EXERCISE PROMPT. In the listing that follows, the lines starting at the one containing "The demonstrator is" and ending at the one containing "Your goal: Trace" are to be returned exactly, both boundary lines included, and no others.

DATA BLOCK.
════════════════

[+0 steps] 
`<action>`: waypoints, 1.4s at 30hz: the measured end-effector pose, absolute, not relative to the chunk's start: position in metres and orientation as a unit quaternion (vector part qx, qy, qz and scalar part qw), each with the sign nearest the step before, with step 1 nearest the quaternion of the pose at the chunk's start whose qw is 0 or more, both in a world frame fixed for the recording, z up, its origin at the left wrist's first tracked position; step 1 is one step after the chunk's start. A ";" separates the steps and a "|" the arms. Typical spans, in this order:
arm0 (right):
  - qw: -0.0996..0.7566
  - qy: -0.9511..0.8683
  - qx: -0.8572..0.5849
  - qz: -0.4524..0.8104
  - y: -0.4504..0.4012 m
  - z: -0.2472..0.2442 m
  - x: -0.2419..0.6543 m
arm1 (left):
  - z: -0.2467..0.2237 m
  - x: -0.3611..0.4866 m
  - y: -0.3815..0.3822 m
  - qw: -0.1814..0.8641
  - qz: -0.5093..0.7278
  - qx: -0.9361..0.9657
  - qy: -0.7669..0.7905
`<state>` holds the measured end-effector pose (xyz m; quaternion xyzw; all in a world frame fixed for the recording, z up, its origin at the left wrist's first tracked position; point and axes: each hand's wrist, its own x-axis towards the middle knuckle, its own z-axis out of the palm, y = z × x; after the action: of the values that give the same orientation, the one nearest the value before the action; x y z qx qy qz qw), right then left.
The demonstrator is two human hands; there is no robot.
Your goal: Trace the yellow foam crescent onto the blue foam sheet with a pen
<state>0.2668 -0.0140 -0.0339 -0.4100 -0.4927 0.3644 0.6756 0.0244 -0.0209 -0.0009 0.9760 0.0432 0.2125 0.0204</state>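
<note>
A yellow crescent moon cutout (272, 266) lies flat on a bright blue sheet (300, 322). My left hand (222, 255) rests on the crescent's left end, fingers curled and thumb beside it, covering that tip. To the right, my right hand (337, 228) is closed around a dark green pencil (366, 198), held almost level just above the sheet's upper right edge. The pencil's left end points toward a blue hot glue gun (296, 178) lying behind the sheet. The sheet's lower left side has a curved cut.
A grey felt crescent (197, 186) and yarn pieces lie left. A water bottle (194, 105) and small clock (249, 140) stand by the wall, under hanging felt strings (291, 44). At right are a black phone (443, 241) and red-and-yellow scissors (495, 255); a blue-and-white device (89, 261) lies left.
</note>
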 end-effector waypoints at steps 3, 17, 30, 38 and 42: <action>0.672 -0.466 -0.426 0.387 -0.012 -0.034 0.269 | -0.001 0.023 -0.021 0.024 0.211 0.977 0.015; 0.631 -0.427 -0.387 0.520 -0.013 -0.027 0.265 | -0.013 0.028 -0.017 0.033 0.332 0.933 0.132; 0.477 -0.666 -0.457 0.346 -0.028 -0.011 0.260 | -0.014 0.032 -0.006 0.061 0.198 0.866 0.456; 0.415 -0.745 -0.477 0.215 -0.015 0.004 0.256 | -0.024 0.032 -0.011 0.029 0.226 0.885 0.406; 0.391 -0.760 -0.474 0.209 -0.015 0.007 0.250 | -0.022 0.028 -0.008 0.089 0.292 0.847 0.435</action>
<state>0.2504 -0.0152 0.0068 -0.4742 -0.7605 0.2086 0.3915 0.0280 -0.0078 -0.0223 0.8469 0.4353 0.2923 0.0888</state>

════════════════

ANSWER AREA.
The demonstrator is two human hands; there is no robot.
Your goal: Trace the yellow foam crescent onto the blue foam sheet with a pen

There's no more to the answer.